**Work instruction:** Working from the line that contains "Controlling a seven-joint" down to the last line below, repeat each line exactly.
________
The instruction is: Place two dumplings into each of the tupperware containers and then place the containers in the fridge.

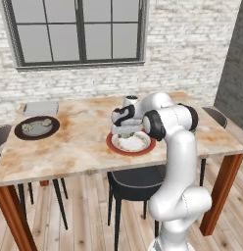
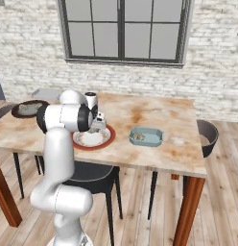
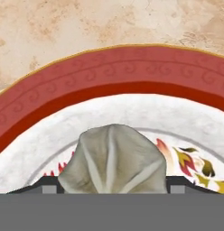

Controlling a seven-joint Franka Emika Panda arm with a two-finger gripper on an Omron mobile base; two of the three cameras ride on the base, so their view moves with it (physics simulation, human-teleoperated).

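Dumpling (image 3: 113, 160) on the red-rimmed plate (image 3: 109, 72) looks soft, light, pleated (likely squashy); take its broad sides gently. Tool (image 3: 107, 189) straddles it, jaws apart, not yet gripping.

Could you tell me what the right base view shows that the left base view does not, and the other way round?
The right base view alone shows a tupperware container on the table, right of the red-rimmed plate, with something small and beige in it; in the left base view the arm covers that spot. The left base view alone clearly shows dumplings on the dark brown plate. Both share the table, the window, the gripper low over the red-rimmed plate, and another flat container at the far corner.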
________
**Answer box:**
Controlling a seven-joint Franka Emika Panda arm with a two-finger gripper on an Omron mobile base; two of the three cameras ride on the base, so their view moves with it (physics simulation, human-teleoperated).

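Dumpling (image 3: 113, 160) on the red-rimmed plate (image 3: 109, 72) looks soft, light, pleated (likely squashy); take its broad sides gently. Tool (image 3: 107, 189) straddles it, jaws apart, not yet gripping.

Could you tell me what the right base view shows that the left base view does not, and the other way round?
The right base view alone shows a tupperware container on the table, right of the red-rimmed plate, with something small and beige in it; in the left base view the arm covers that spot. The left base view alone clearly shows dumplings on the dark brown plate. Both share the table, the window, the gripper low over the red-rimmed plate, and another flat container at the far corner.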

This output is finished.